Activity - Output the entire listing below exactly as it stands.

Exercise data -
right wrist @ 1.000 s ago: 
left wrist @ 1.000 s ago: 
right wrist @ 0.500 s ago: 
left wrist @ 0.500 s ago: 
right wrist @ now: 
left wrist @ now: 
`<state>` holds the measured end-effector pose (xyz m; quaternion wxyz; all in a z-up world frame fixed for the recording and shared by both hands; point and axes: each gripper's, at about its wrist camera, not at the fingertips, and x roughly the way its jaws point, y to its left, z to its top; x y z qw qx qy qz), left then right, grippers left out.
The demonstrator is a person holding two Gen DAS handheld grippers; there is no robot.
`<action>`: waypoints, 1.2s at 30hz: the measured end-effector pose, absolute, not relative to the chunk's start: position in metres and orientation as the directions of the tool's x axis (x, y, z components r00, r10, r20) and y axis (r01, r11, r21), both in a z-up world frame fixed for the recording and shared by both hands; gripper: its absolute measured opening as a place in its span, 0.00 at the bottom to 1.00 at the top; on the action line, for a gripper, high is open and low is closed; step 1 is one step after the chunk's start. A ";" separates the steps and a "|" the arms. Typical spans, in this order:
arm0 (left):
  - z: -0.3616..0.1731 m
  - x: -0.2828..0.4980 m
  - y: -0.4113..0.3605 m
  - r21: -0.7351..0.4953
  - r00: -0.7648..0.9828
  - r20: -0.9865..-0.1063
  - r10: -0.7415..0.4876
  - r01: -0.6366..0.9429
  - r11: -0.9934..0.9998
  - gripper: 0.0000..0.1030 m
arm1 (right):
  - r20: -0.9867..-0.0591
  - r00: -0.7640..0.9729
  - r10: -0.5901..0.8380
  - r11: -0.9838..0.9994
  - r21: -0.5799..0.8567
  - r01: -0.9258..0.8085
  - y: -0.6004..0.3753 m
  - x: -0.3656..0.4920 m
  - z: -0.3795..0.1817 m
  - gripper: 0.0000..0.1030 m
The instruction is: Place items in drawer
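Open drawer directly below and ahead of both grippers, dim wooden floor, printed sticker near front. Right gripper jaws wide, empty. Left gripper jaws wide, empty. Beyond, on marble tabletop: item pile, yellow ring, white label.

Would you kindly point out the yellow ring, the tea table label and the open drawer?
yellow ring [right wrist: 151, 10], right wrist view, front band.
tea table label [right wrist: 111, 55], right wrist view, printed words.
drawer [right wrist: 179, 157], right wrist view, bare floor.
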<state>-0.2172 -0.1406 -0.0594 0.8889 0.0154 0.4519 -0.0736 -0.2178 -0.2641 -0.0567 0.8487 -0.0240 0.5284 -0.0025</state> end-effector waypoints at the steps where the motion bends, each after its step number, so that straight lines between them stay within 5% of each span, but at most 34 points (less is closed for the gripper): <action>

Solved exercise -
right wrist @ 1.000 s ago: 
left wrist @ 1.000 s ago: 
right wrist @ 0.500 s ago: 
left wrist @ 0.500 s ago: 
right wrist @ now: 
left wrist @ now: 
`<state>` holds the measured end-effector pose (xyz m; quaternion wxyz; all in a z-up world frame fixed for the recording and shared by both hands; point and axes: each gripper's, at about its wrist camera, not at the fingertips, and x roughly the way its jaws point, y to its left, z to its top; x y z qw qx qy qz), left then right, grippers left out.
The demonstrator is a person holding two Gen DAS handheld grippers; there is no robot.
`<action>`: waypoints, 1.2s at 30hz: the measured end-effector pose, absolute, not relative to the chunk's start: position in metres and orientation as the directions of the tool's x axis (x, y, z components r00, r10, r20) and y axis (r01, r11, r21), both in a z-up world frame fixed for the recording and shared by both hands; gripper: its absolute measured opening as a place in its span, 0.00 at the bottom to 1.00 at the top; on the action line, for a gripper, high is open and low is closed; step 1 is one step after the chunk's start. A ";" separates the steps and a "|" the arms. Typical spans, in this order:
arm0 (left):
  - z: -0.3616..0.1731 m
  - x: -0.2828..0.4980 m
  - y: -0.4113..0.3605 m
  - r21: -0.7351..0.4953
  - r00: -0.7648..0.9828
  - r20: -0.9865..-0.1063
  - r10: -0.7415..0.4876
  - r01: -0.6366..0.9429
  - r11: -0.9934..0.9998
  - gripper: 0.0000..0.1030 m
arm1 (right):
  - r20: -0.9867..-0.0591
  - r00: -0.7640..0.9729
  - r10: -0.5901..0.8380
  - r11: -0.9838..0.9994
  - r21: -0.5799..0.8567
  - r01: -0.9258..0.8085
  - y: -0.6004..0.3753 m
  - x: -0.3656..0.4920 m
  - z: -0.3795..0.1817 m
  - gripper: 0.0000..0.1030 m
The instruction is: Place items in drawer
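Open drawer directly below and ahead of both grippers, dim wooden floor, printed sticker near front. Right gripper jaws wide, empty. Left gripper jaws wide, empty. Beyond, on marble tabletop: item pile, yellow ring, white label.

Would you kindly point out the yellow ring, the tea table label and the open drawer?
yellow ring [right wrist: 151, 10], right wrist view, front band.
tea table label [right wrist: 111, 55], right wrist view, printed words.
drawer [right wrist: 179, 157], right wrist view, bare floor.
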<state>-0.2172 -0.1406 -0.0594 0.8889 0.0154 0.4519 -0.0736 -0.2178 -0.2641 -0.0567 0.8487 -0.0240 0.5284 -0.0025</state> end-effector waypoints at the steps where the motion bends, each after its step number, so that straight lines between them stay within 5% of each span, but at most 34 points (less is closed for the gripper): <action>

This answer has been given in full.